Clean energy spending earmarked by governments in response to the coronavirus crisis has surged 50 per cent over the past five months to reach $710 billion globally, the International Energy Agency said.
The total spend is 40 per cent higher than the global green spend contained in the stimulus packages that governments introduced after the financial crisis in 2008, the Paris-based agency said on Tuesday.
Advanced economies account for the bulk of this effort, with more than $370bn set aside for spend by the end of 2023, while the total amount of fiscal resources being dedicated to a sustainable recovery in emerging and developing economies is one-tenth of the amount in advanced economies, according to the report.
About $52bn of sustainable recovery spending is planned in the emerging and developing economies by the end of 2023, which is “well short of what is needed in a pathway towards net zero emissions by 2050”, the IEA said.
Nations and companies are grappling to secure adequate natural gas in a global power crunch as economies recover from the pandemic.

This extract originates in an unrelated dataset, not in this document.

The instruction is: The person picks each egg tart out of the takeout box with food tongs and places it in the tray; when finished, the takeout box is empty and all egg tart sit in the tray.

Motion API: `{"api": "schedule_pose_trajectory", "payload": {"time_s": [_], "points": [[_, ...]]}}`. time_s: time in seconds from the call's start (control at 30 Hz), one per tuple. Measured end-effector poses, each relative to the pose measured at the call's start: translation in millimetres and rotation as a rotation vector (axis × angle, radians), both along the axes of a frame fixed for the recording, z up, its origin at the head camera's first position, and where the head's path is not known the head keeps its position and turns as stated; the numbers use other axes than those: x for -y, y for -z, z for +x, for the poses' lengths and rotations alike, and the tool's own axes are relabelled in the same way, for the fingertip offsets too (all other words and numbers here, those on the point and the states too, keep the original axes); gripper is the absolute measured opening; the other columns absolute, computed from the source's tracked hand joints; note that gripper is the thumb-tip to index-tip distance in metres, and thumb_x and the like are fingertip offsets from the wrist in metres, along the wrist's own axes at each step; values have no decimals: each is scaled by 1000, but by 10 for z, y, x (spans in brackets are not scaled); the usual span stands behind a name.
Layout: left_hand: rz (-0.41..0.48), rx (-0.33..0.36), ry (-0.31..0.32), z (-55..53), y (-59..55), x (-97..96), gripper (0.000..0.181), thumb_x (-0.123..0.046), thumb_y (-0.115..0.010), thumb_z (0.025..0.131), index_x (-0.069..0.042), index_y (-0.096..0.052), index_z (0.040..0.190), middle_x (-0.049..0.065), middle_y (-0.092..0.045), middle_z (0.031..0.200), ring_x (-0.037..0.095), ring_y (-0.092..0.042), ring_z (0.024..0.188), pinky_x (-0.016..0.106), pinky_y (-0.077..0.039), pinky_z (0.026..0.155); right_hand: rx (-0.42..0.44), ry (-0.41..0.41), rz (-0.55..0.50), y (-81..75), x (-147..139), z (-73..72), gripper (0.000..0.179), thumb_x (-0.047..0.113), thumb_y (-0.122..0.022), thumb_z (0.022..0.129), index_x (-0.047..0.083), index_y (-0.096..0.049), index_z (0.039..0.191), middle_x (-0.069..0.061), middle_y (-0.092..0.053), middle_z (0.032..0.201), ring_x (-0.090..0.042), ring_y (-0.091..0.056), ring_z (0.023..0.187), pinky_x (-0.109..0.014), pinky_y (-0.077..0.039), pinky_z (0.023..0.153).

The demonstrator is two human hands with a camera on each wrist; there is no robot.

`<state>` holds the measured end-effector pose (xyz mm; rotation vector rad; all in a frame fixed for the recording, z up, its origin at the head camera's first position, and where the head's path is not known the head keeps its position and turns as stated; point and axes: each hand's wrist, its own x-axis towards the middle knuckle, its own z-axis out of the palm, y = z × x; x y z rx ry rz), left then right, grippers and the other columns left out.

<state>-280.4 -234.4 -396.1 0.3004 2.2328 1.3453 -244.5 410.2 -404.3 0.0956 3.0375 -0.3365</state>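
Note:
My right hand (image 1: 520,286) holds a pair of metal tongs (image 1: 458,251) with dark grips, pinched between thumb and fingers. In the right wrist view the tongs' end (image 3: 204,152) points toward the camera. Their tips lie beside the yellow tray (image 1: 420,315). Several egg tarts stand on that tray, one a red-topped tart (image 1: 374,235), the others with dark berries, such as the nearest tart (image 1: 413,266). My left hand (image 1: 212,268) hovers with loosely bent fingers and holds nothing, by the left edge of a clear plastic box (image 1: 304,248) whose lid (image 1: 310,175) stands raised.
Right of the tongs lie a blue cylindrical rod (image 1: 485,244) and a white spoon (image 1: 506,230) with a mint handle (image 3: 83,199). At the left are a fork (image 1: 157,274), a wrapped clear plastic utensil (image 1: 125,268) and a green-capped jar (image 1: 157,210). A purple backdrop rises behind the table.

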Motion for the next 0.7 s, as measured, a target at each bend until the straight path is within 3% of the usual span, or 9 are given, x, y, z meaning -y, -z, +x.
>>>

The Russia-Ukraine war has added another dimension to the situation, increasing the need for liquefied natural gas supplies and sending prices to record levels, which may complicate plans by cash-strapped emerging nations seeking to shift to the fuel.
“Countries where clean energy is at the heart of recovery plans are keeping alive the possibility of reaching net zero emissions by 2050, but challenging financial and economic conditions have undermined public resources in much of the rest of the world,” said Fatih Birol, IEA executive director.
“International co-operation will be essential to change these clean energy investment trends, especially in emerging and developing economies where the need is greatest.”
In response to the pandemic and the ensuing economic crisis, governments have mobilised an unprecedented amount of fiscal support aimed at stabilising and rebuilding their economies, IEA said.
Total fiscal support measures currently stand at $18.2 trillion, with many countries identifying clean energy measures as a priority.
The IEA sustainable recovery plan, developed in 2020 in collaboration with the IMF, estimated that if governments mobilised $1tn in clean energy investments each year from 2021 to 2023, they would boost the global economy, create millions of jobs and put emissions on to a Paris-compliant trajectory.
“Governments who can remove red tape and quickly set up effective programmes will be the ones to reap the benefits and position themselves in the new global energy economy that is emerging,” Mr Birol said.
While the agency’s latest Sustainable Recovery Tracker points to promising signs in advanced economies, the world still needs to “massively expand its clean energy deployment efforts throughout this decade, first and foremost in developing economies, if we are going to preserve the hope of limiting the global temperature rise to 1.5°C”, he said.
Delays in setting up government programmes, continuing supply chain disruptions, labour shortages and financial uncertainty have clogged project pipelines, the IEA said.
It estimates that government spending that has been earmarked for spending before 2023 could support more than $1.6tn worth of sustainable investments by mobilising higher levels of private sector participation.